Make an exact copy of the listing, without images.
- Opening Delimiter -
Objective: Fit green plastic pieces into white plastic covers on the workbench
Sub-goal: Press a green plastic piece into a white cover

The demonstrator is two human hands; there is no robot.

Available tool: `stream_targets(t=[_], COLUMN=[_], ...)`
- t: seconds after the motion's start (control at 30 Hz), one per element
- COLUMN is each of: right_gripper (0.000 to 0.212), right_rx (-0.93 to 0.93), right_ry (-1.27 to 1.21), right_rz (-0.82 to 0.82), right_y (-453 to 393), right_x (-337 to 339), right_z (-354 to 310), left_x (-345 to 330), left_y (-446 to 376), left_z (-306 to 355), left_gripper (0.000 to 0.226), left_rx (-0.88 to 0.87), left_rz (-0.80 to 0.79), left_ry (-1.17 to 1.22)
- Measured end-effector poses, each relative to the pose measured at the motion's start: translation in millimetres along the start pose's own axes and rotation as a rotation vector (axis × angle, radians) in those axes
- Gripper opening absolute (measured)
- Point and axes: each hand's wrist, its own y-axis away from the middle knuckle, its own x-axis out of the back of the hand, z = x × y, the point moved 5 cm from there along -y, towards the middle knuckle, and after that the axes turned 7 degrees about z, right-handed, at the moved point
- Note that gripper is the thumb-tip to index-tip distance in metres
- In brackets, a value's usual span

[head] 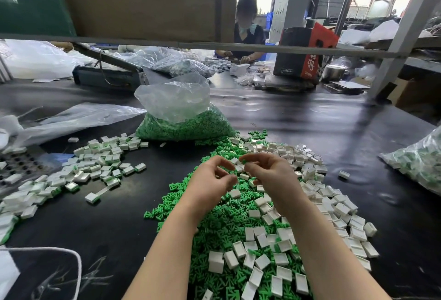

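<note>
Green plastic piece (244,161) is pinched in the right hand (269,173) above the table (310,118), seemingly for fitting, while nothing visible is held by the loosely curled left hand (211,178).

A single wide-angle view from a camera worn on a person's head looks forward and down across a black workbench (310,118), with straight lines bending near the frame edges. It sits close above the person's own forearms, which enter from 6 o'clock and end at the left hand (210,178) and right hand (269,171) near centre. Toward 12 o'clock it faces under a shelf rail (262,48) to a second person (247,27) seated opposite, probably at the same bench.
</note>
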Motion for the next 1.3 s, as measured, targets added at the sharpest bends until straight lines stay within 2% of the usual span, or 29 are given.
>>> stream_targets(t=[0.1, 0.17, 0.33, 0.4, 0.5, 0.6, 0.73, 0.9, 1.13, 1.3], right_gripper=[0.023, 0.023, 0.018, 0.013, 0.008, 0.006, 0.005, 0.004, 0.018, 0.009], right_rx=[0.020, 0.044, 0.067, 0.043, 0.015, 0.003, 0.003, -0.041, 0.101, 0.185], right_ry=[-0.024, -0.025, -0.024, -0.069, -0.133, -0.186, -0.228, -0.294, -0.107, -0.042], right_rz=[-0.023, -0.042, -0.066, -0.050, -0.032, -0.008, -0.006, 0.004, -0.002, 0.008], right_y=[0.8, 2.1, 4.6, 4.6, 4.3, 4.1, 5.5, 5.6, 8.0, 9.6], right_x=[-2.6, -3.9, -6.1, -5.7, -6.2, -6.2, -6.1, -7.1, -9.5, -9.4], right_z=[-1.9, -4.3, -7.2, -5.6, -4.0, -4.7, -6.4, -6.9, -11.5, -13.7], left_x=[5.9, 8.0, 8.6, 9.0, 9.9, 10.2, 10.0, 11.2, 11.1, 12.1], left_y=[-0.1, 0.9, 2.8, 3.6, 3.4, 4.6, 4.3, 3.8, 4.3, 2.9], left_z=[0.7, 0.6, 2.3, 2.7, 2.4, 4.5, 3.6, 2.2, 2.7, 2.6], left_gripper=[0.019, 0.019, 0.017, 0.029, 0.036, 0.030, 0.009, 0.014, 0.013, 0.015], left_rx=[0.044, 0.079, 0.159, 0.186, 0.203, 0.185, 0.194, 0.213, 0.197, 0.170], left_rz=[0.013, 0.006, -0.017, -0.025, -0.025, -0.040, -0.015, 0.018, 0.014, 0.026], left_ry=[0.333, 0.474, 0.645, 0.685, 0.690, 0.665, 0.595, 0.599, 0.597, 0.563])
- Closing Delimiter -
Exercise solution:
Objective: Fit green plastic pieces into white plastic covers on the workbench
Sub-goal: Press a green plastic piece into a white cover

The demonstrator is two human hands; there is no robot.

Available tool: `stream_targets(t=[_], COLUMN=[_], ...)`
- t: seconds after the motion's start (control at 30 Hz), one per element
- COLUMN is each of: right_gripper (0.000 to 0.212), right_rx (-0.93 to 0.93), right_ry (-1.27 to 1.21), right_rz (-0.82 to 0.82), right_y (-453 to 393), right_x (-337 to 339), right_z (-354 to 310), left_x (-345 to 330), left_y (-446 to 376), left_z (-306 to 355), left_gripper (0.000 to 0.226), left_rx (-0.88 to 0.87), left_rz (-0.80 to 0.79), left_ry (-1.17 to 1.22)
- Measured end-effector poses, each relative to the pose measured at the motion's start: translation in millimetres along the start pose's own axes and rotation as a rotation vector (axis × angle, radians) in those axes
- Gripper opening absolute (measured)
- Point and axes: each hand's wrist, its own y-axis away from the middle knuckle, its own x-axis out of the back of the hand, z = x × y, the point moved 5 cm from there along -y, towards the middle knuckle, and after that the axes turned 7 degrees about z, right-handed, at the moved point
- Note that gripper is the thumb-tip to index-tip distance in metres
- In brackets, a value's usual span

[head] 

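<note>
Green plastic piece (244,161) is pinched in the right hand (269,173) above the table (310,118), seemingly for fitting, while nothing visible is held by the loosely curled left hand (211,178).

A single wide-angle view from a camera worn on a person's head looks forward and down across a black workbench (310,118), with straight lines bending near the frame edges. It sits close above the person's own forearms, which enter from 6 o'clock and end at the left hand (210,178) and right hand (269,171) near centre. Toward 12 o'clock it faces under a shelf rail (262,48) to a second person (247,27) seated opposite, probably at the same bench.
</note>
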Motion for the next 1.3 s, as measured, targets added at the sharpest bends until straight lines stay within 2% of the usual span, or 29 are given.
>>> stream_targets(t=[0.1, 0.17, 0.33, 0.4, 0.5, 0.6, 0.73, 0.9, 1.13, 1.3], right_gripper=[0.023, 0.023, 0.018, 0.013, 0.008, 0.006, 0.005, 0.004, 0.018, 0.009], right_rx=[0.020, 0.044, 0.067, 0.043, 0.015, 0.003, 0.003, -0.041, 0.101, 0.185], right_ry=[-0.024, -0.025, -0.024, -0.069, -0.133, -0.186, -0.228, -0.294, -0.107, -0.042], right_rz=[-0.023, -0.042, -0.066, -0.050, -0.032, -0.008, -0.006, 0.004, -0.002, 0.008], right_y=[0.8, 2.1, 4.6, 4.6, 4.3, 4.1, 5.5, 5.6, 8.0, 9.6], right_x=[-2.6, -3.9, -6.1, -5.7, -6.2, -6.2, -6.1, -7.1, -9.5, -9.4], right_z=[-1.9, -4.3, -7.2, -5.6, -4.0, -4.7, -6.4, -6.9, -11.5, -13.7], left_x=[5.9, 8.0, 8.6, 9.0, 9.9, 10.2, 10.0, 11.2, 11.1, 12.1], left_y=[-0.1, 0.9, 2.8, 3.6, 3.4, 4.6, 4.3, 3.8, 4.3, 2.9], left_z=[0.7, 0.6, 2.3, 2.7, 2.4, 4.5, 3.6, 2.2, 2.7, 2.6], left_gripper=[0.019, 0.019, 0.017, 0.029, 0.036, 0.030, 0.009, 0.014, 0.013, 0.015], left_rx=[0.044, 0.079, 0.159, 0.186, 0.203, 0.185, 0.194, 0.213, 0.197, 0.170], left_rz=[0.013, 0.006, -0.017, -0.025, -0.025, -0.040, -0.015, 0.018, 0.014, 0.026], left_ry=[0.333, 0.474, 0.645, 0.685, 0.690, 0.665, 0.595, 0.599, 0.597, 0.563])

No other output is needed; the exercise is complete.